[Bioc-devel] Compilation flags, CHECK errors and BiocNeighbors
Aaron Lun
infinite@monkey@@with@keybo@rd@ @ending from gm@il@com
Fri Dec 21 13:45:27 CET 2018
Thanks Val. Looks like BiocNeighbors is all green again in the latest build, so that’s a relief.

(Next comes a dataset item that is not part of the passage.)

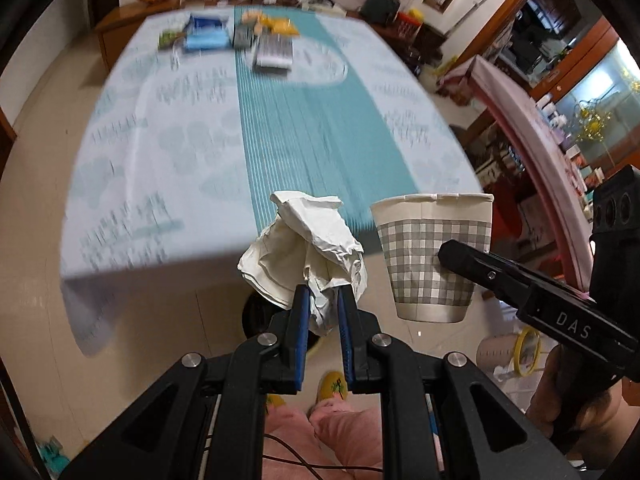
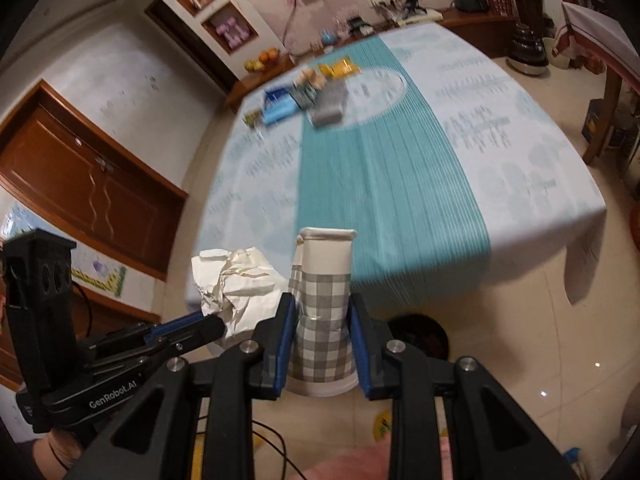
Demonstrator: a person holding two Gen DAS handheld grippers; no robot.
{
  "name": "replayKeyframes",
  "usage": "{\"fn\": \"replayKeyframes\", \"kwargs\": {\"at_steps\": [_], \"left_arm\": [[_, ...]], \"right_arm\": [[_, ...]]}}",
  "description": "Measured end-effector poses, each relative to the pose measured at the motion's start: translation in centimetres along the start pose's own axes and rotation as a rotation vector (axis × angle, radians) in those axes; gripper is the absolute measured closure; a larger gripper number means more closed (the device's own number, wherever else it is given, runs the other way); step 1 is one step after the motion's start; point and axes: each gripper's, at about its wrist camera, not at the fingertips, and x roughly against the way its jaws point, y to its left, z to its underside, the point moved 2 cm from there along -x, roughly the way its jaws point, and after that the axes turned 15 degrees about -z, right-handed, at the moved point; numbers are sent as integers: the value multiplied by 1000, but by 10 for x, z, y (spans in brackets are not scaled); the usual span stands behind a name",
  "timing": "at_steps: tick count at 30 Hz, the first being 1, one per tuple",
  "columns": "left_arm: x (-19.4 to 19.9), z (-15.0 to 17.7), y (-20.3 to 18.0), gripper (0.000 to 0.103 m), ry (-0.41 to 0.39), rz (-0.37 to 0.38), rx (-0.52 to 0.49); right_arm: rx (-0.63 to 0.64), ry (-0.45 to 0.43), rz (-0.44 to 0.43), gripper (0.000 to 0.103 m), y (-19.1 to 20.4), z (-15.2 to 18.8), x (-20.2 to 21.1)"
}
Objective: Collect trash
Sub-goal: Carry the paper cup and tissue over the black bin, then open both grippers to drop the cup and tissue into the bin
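Note:
My left gripper [image 1: 323, 294] is shut on a crumpled white paper [image 1: 308, 248] and holds it in the air in front of the table's near edge. My right gripper [image 2: 322, 306] is shut on a grey-checked paper cup [image 2: 324, 296], squeezed flat between the pads. In the left wrist view the cup [image 1: 434, 256] hangs to the right of the paper, with the right gripper's finger [image 1: 472, 264] across it. In the right wrist view the paper [image 2: 236, 284] shows to the left, held by the left gripper [image 2: 212, 326]. A dark round bin [image 2: 420, 336] stands on the floor below.
The table [image 1: 192, 152] with a teal-striped cloth stretches ahead; packets and boxes [image 1: 240, 36] lie at its far end. A wooden sideboard [image 1: 132, 12] with fruit stands behind. The tiled floor [image 2: 520, 340] lies below, and my legs and slippers [image 1: 332, 388] show beneath the left gripper.

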Motion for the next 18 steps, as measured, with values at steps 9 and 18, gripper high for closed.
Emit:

One down, two to go - Windows CHECK failures seem to be the tokay2’s idea of Christmas presents.
-A
> On 20 Dec 2018, at 19:52, Obenchain, Valerie <Valerie.Obenchain using roswellpark.org> wrote:
>
> The problem is that during the nightly builds, one of the Bioconductor
> packages writes out a .R/Makevars.win in biocbuild's HOME during R CMD
> build.
>
> Yesterday I removed the .R/ directory before the builds started and, as
> expected, today's NodeInfo on tokay2 and packages using the C++11 show
> the correct flags.
>
> If this .R/Makevars.win is not removed, it will (and did in the past)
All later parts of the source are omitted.